P.S. I read the posts on hyper-paramteter tuning for Lambda (regularization parameter) but I couldn’t find a post for the Alpha (learning rate) paramater.
Hey @alice.m
It’s one of those parameters we need to play around with to figure out the sweet spot. This is where outputting the cost every so often is helpful. It helps you gauge if you’re converging fast enough or not.
There aren’t a rule that control what the intial value of alpha should be but personally I found that many and many projects alpha starts with 0.1 or 0.01 rarely it is 1.2 and in this case the values of W & b (Weights) and the training examples values was so big but if you want to start with a big value of alpha and after some iteration the value decay by specific rate you can read about learning rate decay(or Learning rate scheduling) it is a method from many methods that change the value of alpha after some iterations and also my advice is to try to apply different values from alpha starting from 0.1 and if you found that your model is slowly or converge after many iteration start to increase it by small number until you found that the model run rapidly and the model converge and vice verse
I haven’t hit the lessons on Adaptive Learning Rates yet but your feedback makes total sense.

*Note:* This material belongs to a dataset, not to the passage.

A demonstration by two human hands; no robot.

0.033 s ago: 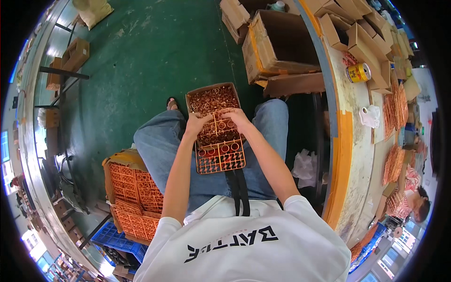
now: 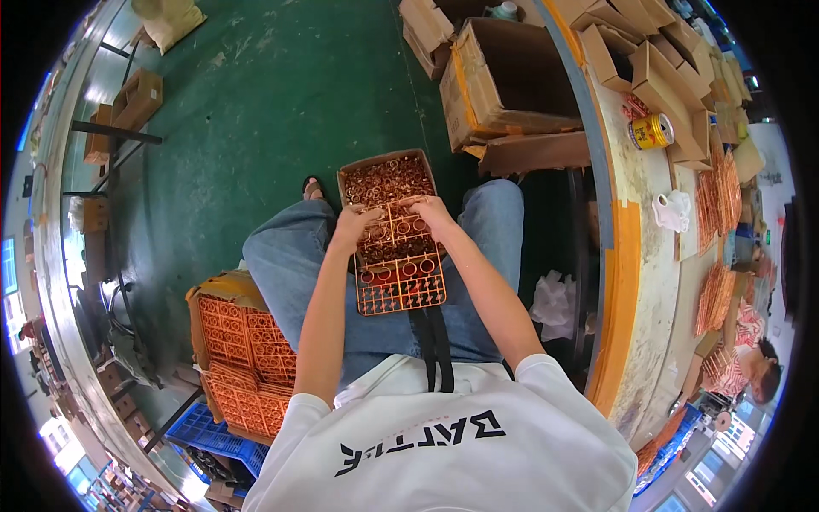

After reading through a few Quora/Reddit posts, I see that most of the posts start the learning rate at 0.1 or 0.01 and then apply different types of adaptive learning rate models (step, time-based, exponential decay). I’ll need to read more about this but I really appreciate your feedback in guiding me to learn more about how this parameter is tuned. It sounds like the number of layers and neurons you use in the neural model, the size of the data values, etc all influence the initial value for alpha as well as the type of adaptive model you select to tune it.
If you do not have normalized features, then there’s no telling what an optimum learning rate might be.
If the features are normalized, then it’s a good bet that the best learning rate will be < 1.0.
For a broad evaluation, you can use a ratio of 1:3:10 for the rate increments - that is an easy approximation of a log progression.
So you might use a sequence of [0.01, 0.03, 0.1, 0.3, 1.0] and see how it works. For a simple linear or logistic regression, the solution isn’t very sensitive to optimizing the learning rate. Just find one that doesn’t cause divergence, then keep increasing the number of iterations as necessary.
Note that if you have an NN, you’re probably not going to be using fixed-rate gradient descent to find the solution. There are much more computationally efficient tools available, you’ll learn about those during the course.
Hi @alice.m I just want to add there are techniques that help you find the best hyperparameter for your dataset and model. So, it would be worth exploring more on how to use those tools once you have a good understanding of how to do it manually.